** Required work **
Would you repeat the data below exactly, taking out the images?

** Data block **

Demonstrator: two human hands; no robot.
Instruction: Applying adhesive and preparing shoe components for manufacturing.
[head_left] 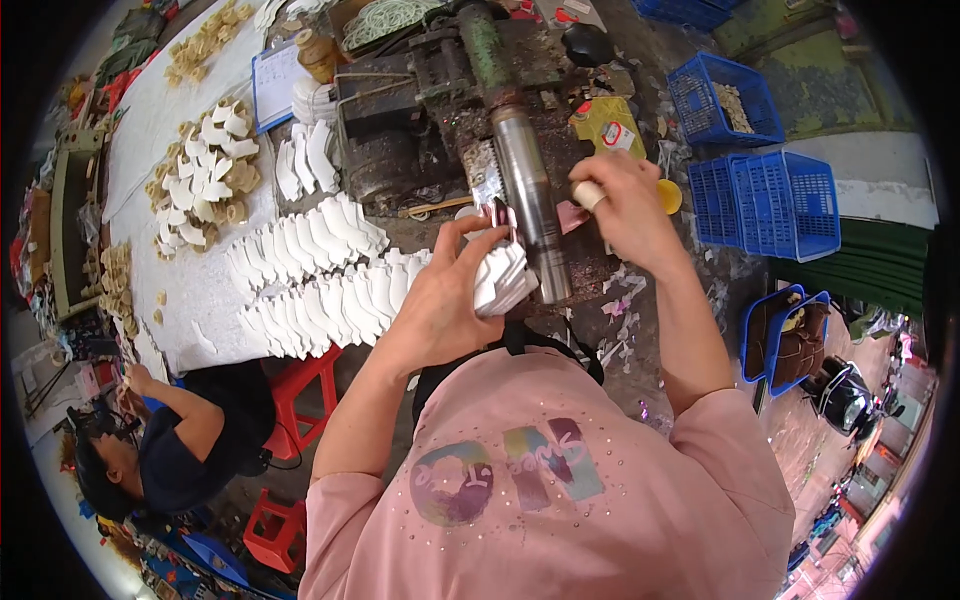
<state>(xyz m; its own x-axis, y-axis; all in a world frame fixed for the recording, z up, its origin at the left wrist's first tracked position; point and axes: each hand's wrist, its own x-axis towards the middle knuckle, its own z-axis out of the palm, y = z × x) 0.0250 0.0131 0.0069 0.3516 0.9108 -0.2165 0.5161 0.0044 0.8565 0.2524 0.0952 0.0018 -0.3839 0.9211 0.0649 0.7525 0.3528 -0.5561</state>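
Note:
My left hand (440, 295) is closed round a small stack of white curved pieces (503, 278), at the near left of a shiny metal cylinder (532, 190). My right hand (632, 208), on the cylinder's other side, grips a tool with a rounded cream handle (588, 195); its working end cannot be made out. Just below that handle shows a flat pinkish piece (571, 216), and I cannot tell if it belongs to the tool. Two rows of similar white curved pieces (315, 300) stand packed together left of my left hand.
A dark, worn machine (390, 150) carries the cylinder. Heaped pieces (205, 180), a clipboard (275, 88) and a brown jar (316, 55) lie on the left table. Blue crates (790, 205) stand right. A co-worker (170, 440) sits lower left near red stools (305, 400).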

** Exercise output **
Demonstrator: two human hands; no robot.
Instruction: Applying adhesive and preparing shoe components for manufacturing.
[head_left] 
<state>(xyz m; its own x-axis, y-axis; all in a world frame fixed for the recording, z up, its origin at the left wrist's first tracked position; point and axes: each hand's wrist, its own x-axis towards the middle knuckle, its own z-axis out of the palm, y = z × x) 0.0250 0.0131 0.0069 0.3516 0.9108 -0.2165 0.5161 0.0044 0.8565 0.2524 0.0952 0.0018 -0.3839 0.9211 0.0649 0.7525 0.3528 -0.5561</state>
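Note:
My left hand (440, 295) is closed round a small stack of white curved pieces (503, 278), at the near left of a shiny metal cylinder (532, 190). My right hand (632, 208), on the cylinder's other side, grips a tool with a rounded cream handle (588, 195); its working end cannot be made out. Just below that handle shows a flat pinkish piece (571, 216), and I cannot tell if it belongs to the tool. Two rows of similar white curved pieces (315, 300) stand packed together left of my left hand.
A dark, worn machine (390, 150) carries the cylinder. Heaped pieces (205, 180), a clipboard (275, 88) and a brown jar (316, 55) lie on the left table. Blue crates (790, 205) stand right. A co-worker (170, 440) sits lower left near red stools (305, 400).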

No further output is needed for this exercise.